Thiem spielt sich in Paris-Form

Sport / 21.05.2015 • 22:16 Uhr / 3 Minuten Lesezeit
Dominic Thiem hat in Nizza 90 ATP-Punkte und 22.800 Euro Preisgeld sicher. Foto: AP
Dominic Thiem hat in Nizza 90 ATP-Punkte und 22.800 Euro Preisgeld sicher. Foto: AP

Tamira Paszek fehlt nur noch ein Sieg für das Hauptfeld bei den French Open in Paris.

Nizza, Paris. Dominic Thiem ist rechtzeitig vor Beginn der French Open am Sonntag in ausgezeichnete Form gekommen. Der 21-Jährige setzte sich im Viertelfinale von Nizza gegen den als Nummer drei gesetzten Letten Ernests Gulbis nach 1:37 Stunden mit 6:2, 6:4 durch. Im Halbfinale trifft Thiem heute erstmals auf John Isner (USA), die Nummer zwei des Turniers.

Nicht so viel erwartet

Für Thiem ist es das zweite Halbfinale auf der ATP-Tour nach seinem Finaleinzug im Vorjahr in Kitzbühel. Dementsprechend froh war Thiem noch bei einem Interview auf dem Platz. „Ich habe in den letzten Wochen wirklich gut gespielt“, erklärte der Lichtenwörther, dennoch sei er nicht mit so hohen Erwartungen zur Paris-Generalprobe an die Côte d’Azur gekommen. „Ein Semifinale kann man nie erwarten. Es ist ja überhaupt erst mein zweites, mein erstes außerhalb von Österreich und ich bin wirklich glücklich“, freute sich der Schützling von Günter Bresnik nach dem dritten Sieg im vierten Duell mit Gulbis.

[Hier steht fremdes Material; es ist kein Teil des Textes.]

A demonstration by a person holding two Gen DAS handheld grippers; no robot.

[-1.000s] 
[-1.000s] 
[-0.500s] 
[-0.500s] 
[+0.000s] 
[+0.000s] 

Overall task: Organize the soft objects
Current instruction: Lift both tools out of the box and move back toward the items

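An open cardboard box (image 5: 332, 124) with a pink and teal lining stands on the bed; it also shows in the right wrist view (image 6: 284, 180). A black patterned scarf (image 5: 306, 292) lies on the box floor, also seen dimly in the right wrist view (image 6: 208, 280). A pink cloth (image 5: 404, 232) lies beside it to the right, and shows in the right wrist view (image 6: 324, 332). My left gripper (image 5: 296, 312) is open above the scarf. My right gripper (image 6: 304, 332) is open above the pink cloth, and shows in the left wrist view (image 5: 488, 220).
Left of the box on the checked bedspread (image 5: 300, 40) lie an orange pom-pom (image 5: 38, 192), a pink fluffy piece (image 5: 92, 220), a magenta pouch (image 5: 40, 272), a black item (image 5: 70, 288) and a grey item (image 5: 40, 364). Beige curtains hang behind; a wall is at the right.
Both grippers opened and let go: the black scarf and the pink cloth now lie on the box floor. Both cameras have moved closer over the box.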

Thiem präsentierte sich in starker Verfassung und startete gegen Gulbis gleich mit einem Break. In der Folge nahm Österreichs Nummer eins dem Weltranglisten-25. neuerlich den Aufschlag zum 5:2 ab. Nach 38 Minuten hatte Thiem den ersten Satz in der Tasche. Im zweiten Durchgang vergab Thiem im ersten Game zwei Breakbälle und plötzlich bekam Gulbis leichten Aufwind. Nach 61 Minuten gelang dem Letten das erste Break zum 3:1, doch Thiem gelang das sofortige Rebreak und dann der Ausgleich zum 3:3. Bei 5:3 konnte Gulbis zwar den ersten Matchball des Österreichers noch abwehren und auf 4:5 verkürzen, dann ließ sich Thiem die zumindest 90 ATP-Punkte für das Halbfinale aber nicht mehr nehmen.

Noch eine Hürde

Tamira Paszek hat heute die Chance, sich erstmals nach einer halbjährigen Verletzungspause und schlechten Ergebnissen wieder für eine ganz große Tennis-Bühne zu qualifizieren. Mit einem 7:6(2), 6:4 über die Französin Julie Coin meisterte sie auch die zweite Hürde in der French-Open-Qualifikation. Die 24-jährige Dornbirnerin kämpft in der dritten Runde allerdings gegen die in der Ausscheidung als Nummer drei gesetzte Bulgarin Sesil Karatantschewa um die erste Major-Teilnahme im Hauptfeld seit Wimbledon 2014. Das bisher einzige Aufeinandertreffen mit der ein Jahr älteren Bulgarin, der Nummer 104 im Ranking, hat Paszek 2011 in Stuttgart glatt gewonnen.